[[ Supplied data open ]]

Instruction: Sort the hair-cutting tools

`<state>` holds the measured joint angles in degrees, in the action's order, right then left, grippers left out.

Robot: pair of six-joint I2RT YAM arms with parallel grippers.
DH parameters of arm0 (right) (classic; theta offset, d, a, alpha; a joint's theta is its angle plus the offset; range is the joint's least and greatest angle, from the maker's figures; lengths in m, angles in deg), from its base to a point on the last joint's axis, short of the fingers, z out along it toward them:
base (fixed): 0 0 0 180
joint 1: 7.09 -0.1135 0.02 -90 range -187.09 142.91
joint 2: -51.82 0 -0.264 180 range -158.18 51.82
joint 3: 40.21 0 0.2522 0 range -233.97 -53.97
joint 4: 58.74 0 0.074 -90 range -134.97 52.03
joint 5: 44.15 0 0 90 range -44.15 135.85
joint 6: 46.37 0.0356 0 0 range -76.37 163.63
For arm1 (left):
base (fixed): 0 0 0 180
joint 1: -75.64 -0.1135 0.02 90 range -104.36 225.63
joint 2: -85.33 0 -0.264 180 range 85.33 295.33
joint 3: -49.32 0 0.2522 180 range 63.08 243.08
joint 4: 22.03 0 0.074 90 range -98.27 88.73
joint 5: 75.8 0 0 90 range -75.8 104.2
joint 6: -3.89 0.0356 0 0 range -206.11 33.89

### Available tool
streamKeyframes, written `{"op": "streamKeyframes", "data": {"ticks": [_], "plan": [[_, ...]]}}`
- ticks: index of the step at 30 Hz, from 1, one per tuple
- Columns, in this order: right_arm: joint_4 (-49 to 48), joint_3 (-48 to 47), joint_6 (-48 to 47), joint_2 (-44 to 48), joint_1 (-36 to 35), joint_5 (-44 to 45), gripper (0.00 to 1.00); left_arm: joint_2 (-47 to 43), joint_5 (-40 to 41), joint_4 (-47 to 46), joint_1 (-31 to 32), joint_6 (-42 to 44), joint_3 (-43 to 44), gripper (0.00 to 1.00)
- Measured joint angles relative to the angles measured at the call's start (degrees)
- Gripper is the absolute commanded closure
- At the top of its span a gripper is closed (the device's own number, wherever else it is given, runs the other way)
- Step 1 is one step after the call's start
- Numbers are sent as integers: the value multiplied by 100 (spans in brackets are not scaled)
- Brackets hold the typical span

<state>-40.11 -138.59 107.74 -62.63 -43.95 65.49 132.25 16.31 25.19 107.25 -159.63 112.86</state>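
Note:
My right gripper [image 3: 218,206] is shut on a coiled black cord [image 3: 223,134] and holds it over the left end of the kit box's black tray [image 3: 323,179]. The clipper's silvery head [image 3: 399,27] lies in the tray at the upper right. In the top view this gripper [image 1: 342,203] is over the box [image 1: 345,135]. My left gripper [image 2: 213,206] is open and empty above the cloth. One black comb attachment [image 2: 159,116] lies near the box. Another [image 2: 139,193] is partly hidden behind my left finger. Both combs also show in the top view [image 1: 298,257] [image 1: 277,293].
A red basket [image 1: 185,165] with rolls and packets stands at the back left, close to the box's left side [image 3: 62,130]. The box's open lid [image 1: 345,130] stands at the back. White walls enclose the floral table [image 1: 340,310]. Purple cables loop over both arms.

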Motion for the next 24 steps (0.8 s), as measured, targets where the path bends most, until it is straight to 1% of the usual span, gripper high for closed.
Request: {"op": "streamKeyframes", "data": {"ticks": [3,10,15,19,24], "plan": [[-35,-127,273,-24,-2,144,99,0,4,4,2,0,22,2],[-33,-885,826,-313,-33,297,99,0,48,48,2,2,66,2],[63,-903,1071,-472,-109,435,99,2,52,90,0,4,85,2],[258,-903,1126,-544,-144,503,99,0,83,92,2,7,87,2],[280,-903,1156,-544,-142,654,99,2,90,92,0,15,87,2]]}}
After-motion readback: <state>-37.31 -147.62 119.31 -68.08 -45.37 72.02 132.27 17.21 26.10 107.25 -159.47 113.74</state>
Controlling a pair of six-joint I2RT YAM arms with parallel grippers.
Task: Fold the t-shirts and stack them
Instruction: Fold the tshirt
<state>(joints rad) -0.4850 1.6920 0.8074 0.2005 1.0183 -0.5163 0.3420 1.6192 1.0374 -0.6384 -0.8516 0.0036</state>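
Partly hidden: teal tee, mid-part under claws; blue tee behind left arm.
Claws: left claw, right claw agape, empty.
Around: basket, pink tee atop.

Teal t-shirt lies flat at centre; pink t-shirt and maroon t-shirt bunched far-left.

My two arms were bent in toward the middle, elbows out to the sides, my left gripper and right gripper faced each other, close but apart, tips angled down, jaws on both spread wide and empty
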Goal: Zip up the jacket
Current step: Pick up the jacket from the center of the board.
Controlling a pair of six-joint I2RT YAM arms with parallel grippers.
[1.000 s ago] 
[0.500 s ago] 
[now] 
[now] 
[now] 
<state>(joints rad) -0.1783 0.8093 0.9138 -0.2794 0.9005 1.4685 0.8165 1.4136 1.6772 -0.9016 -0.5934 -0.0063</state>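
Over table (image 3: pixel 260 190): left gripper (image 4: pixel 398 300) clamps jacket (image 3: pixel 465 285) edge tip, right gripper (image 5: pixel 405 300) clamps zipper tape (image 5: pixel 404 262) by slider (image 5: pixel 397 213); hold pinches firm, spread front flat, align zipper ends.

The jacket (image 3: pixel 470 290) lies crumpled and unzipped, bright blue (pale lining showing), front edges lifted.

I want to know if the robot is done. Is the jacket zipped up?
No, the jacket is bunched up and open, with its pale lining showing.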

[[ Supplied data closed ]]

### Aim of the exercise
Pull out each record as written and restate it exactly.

### Exercise answer
Instruction: Sort the hair-cutting tools

`<state>` holds the measured joint angles in degrees, in the action's order, right then left, grippers left out.

Robot: pair of six-joint I2RT YAM arms with parallel grippers.
DH parameters of arm0 (right) (classic; theta offset, d, a, alpha; a joint's theta is its angle plus the offset; range is the joint's least and greatest angle, from the maker's figures; lengths in m, angles in deg), from its base to a point on the last joint's axis, short of the fingers, z out along it toward them:
base (fixed): 0 0 0 180
joint 1: 7.09 -0.1135 0.02 -90 range -187.09 142.91
joint 2: -51.82 0 -0.264 180 range -158.18 51.82
joint 3: 40.21 0 0.2522 0 range -233.97 -53.97
joint 4: 58.74 0 0.074 -90 range -134.97 52.03
joint 5: 44.15 0 0 90 range -44.15 135.85
joint 6: 46.37 0.0356 0 0 range -76.37 163.63
For arm1 (left):
base (fixed): 0 0 0 180
joint 1: -75.64 -0.1135 0.02 90 range -104.36 225.63
joint 2: -85.33 0 -0.264 180 range 85.33 295.33
joint 3: -49.32 0 0.2522 180 range 63.08 243.08
joint 4: 22.03 0 0.074 90 range -98.27 88.73
joint 5: 75.8 0 0 90 range -75.8 104.2
joint 6: -3.89 0.0356 0 0 range -206.11 33.89

### Available tool
streamKeyframes, written `{"op": "streamKeyframes", "data": {"ticks": [_], "plan": [[_, ...]]}}`
- ticks: index of the step at 30 Hz, from 1, one per tuple
- Columns, in this order: right_arm: joint_4 (-49 to 48), joint_3 (-48 to 47), joint_6 (-48 to 47), joint_2 (-44 to 48), joint_1 (-36 to 35), joint_5 (-44 to 45), gripper (0.00 to 1.00); left_arm: joint_2 (-47 to 43), joint_5 (-40 to 41), joint_4 (-47 to 46), joint_1 (-31 to 32), joint_6 (-42 to 44), joint_3 (-43 to 44), gripper (0.00 to 1.00)
- Measured joint angles relative to the angles measured at the call's start (degrees)
- Gripper is the absolute commanded closure
- At the top of its span a gripper is closed (the device's own number, wherever else it is given, runs the other way)
- Step 1 is one step after the call's start
- Numbers are sent as integers: the value multiplied by 100 (spans in brackets are not scaled)
- Brackets hold the typical span

<state>-40.11 -138.59 107.74 -62.63 -43.95 65.49 132.25 16.31 25.19 107.25 -159.63 112.86</state>
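Note:
My right gripper [image 3: 218,206] is shut on a coiled black cord [image 3: 223,134] and holds it over the left end of the kit box's black tray [image 3: 323,179]. The clipper's silvery head [image 3: 399,27] lies in the tray at the upper right. In the top view this gripper [image 1: 342,203] is over the box [image 1: 345,135]. My left gripper [image 2: 213,206] is open and empty above the cloth. One black comb attachment [image 2: 159,116] lies near the box. Another [image 2: 139,193] is partly hidden behind my left finger. Both combs also show in the top view [image 1: 298,257] [image 1: 277,293].
A red basket [image 1: 185,165] with rolls and packets stands at the back left, close to the box's left side [image 3: 62,130]. The box's open lid [image 1: 345,130] stands at the back. White walls enclose the floral table [image 1: 340,310]. Purple cables loop over both arms.
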
Motion for the next 24 steps (0.8 s), as measured, targets where the path bends most, until it is straight to 1% of the usual span, gripper high for closed.
Request: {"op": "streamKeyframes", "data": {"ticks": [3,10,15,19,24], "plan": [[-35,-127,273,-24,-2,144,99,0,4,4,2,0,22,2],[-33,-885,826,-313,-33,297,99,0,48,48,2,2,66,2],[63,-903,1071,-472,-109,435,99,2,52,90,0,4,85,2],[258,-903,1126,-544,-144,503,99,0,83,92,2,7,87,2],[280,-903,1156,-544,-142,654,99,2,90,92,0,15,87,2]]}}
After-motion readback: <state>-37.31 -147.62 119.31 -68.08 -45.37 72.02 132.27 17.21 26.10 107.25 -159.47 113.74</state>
Controlling a pair of six-joint I2RT YAM arms with parallel grippers.
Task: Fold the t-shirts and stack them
Instruction: Fold the tshirt
<state>(joints rad) -0.4850 1.6920 0.8074 0.2005 1.0183 -0.5163 0.3420 1.6192 1.0374 -0.6384 -0.8516 0.0036</state>
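Partly hidden: teal tee, mid-part under claws; blue tee behind left arm.
Claws: left claw, right claw agape, empty.
Around: basket, pink tee atop.

Teal t-shirt lies flat at centre; pink t-shirt and maroon t-shirt bunched far-left.

My two arms were bent in toward the middle, elbows out to the sides, my left gripper and right gripper faced each other, close but apart, tips angled down, jaws on both spread wide and empty
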Goal: Zip up the jacket
Current step: Pick up the jacket from the center of the board.
Controlling a pair of six-joint I2RT YAM arms with parallel grippers.
[1.000 s ago] 
[0.500 s ago] 
[now] 
[now] 
[now] 
<state>(joints rad) -0.1783 0.8093 0.9138 -0.2794 0.9005 1.4685 0.8165 1.4136 1.6772 -0.9016 -0.5934 -0.0063</state>
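Over table (image 3: pixel 260 190): left gripper (image 4: pixel 398 300) clamps jacket (image 3: pixel 465 285) edge tip, right gripper (image 5: pixel 405 300) clamps zipper tape (image 5: pixel 404 262) by slider (image 5: pixel 397 213); hold pinches firm, spread front flat, align zipper ends.

The jacket (image 3: pixel 470 290) lies crumpled and unzipped, bright blue (pale lining showing), front edges lifted.

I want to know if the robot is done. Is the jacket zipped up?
No, the jacket is bunched up and open, with its pale lining showing.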

No additional output is required for this exercise.